Managed notebooks instances also include a BigQuery integration that lets you browse and query data from within the JupyterLab interface.

This page describes how to use each of these methods.

Before you begin

If you haven't already, create a managed notebooks instance .

Open JupyterLab

  1. In the Google Cloud console, go to the Managed notebookspage.

    Go to Managed notebooks

  2. Next to your managed notebooks instance's name, click Open JupyterLab.

    Your managed notebooks instance opens JupyterLab.

Browse BigQuery resources

The BigQuery integration provides a pane for browsing the BigQuery resources that you have access to.

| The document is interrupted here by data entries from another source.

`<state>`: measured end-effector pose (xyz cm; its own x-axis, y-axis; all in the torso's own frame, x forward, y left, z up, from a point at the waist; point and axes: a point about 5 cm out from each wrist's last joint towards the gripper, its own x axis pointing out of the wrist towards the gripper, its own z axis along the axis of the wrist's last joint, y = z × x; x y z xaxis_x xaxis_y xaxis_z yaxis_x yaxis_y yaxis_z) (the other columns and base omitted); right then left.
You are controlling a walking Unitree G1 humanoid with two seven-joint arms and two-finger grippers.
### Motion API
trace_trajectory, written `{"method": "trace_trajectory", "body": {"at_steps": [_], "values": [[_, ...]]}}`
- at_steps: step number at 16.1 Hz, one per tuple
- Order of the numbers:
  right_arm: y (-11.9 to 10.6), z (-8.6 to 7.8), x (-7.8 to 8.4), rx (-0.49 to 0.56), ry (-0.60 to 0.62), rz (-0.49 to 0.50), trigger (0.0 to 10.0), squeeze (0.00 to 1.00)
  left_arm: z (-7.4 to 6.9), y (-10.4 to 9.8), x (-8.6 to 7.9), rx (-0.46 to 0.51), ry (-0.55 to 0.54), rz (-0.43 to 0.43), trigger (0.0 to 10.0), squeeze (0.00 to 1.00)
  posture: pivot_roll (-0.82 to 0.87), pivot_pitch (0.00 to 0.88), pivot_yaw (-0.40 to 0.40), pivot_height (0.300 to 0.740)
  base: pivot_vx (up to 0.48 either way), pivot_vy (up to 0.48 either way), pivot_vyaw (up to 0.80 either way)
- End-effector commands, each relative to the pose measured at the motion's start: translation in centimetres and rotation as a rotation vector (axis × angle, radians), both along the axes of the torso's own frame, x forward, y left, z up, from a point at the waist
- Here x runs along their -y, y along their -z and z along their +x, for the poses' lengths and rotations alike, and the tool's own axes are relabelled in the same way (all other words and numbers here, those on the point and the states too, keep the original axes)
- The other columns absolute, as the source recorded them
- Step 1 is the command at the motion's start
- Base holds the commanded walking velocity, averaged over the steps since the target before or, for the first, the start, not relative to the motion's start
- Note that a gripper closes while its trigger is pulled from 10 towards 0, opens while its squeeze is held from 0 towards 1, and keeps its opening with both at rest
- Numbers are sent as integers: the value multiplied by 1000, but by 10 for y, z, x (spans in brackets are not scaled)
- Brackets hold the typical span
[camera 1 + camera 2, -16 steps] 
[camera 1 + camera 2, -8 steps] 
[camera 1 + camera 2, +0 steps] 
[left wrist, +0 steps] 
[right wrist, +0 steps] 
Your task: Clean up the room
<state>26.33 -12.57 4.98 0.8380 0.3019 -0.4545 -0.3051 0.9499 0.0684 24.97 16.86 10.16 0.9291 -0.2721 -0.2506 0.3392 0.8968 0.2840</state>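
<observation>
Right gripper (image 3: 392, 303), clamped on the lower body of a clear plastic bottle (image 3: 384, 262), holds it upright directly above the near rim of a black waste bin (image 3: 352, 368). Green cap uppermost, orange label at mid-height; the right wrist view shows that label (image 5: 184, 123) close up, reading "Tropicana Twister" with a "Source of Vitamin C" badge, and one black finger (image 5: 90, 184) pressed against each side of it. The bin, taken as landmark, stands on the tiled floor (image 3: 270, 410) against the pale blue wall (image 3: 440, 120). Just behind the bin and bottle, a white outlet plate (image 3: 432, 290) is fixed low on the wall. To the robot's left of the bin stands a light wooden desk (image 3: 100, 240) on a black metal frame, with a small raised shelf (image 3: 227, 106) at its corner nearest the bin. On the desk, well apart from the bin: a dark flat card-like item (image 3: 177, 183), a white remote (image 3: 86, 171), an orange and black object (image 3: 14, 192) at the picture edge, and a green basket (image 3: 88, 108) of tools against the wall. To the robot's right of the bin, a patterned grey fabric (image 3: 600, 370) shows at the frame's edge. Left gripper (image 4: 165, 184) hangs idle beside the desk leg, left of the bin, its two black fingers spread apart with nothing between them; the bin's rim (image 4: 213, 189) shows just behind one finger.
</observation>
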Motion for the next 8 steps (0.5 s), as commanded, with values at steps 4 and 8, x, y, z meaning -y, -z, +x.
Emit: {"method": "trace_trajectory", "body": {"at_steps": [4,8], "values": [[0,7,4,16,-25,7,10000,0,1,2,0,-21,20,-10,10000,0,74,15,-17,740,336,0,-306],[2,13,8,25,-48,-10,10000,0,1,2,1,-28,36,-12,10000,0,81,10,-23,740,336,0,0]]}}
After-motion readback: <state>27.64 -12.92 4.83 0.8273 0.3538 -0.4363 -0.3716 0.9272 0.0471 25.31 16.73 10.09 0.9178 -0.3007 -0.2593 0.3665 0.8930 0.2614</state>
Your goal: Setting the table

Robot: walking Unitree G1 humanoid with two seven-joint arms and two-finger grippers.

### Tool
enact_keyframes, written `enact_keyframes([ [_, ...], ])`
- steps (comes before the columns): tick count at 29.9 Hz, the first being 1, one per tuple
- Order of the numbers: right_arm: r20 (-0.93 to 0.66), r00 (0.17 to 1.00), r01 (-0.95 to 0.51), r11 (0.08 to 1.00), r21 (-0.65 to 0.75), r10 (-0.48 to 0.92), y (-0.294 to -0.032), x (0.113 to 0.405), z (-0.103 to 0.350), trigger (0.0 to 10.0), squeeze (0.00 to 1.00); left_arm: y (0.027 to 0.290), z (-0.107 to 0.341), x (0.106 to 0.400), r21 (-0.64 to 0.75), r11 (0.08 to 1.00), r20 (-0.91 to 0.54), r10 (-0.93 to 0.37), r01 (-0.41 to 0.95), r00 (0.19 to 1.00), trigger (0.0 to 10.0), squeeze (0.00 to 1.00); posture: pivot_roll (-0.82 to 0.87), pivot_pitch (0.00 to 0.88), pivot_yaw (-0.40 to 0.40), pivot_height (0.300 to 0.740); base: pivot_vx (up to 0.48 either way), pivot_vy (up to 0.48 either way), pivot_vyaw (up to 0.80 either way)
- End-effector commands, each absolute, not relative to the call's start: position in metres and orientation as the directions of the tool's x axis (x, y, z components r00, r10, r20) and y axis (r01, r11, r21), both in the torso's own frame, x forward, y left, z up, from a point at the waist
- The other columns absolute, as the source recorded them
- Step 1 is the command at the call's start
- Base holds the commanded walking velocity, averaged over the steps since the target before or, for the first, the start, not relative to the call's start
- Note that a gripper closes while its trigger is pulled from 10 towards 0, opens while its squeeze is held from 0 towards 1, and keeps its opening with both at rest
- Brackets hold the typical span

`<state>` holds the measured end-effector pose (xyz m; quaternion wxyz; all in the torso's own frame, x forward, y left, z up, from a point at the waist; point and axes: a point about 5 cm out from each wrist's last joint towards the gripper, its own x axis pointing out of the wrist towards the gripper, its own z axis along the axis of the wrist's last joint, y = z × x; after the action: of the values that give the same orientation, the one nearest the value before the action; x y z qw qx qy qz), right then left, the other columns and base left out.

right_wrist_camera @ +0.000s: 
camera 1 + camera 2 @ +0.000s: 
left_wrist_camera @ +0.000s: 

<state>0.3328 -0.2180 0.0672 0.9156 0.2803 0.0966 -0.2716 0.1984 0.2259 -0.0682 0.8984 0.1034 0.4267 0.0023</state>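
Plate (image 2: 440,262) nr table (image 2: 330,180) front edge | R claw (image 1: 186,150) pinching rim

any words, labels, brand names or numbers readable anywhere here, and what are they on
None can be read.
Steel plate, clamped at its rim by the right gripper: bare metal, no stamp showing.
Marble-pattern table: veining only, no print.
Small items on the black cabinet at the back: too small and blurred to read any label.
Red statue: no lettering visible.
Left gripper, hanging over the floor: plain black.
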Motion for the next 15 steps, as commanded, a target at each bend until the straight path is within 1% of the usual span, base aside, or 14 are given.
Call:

  1. In the JupyterLab navigation menu, clickBigQuery BigQuery in Notebooks.

    The BigQuerypane lists available projects and datasets, where you can perform tasks as follows:

    • To view a description of a dataset, double-click the dataset name.
    • To show a dataset's tables, views, and models, expand the dataset.
    • To open a summary description as a tab in JupyterLab, double-click a table, view, or model.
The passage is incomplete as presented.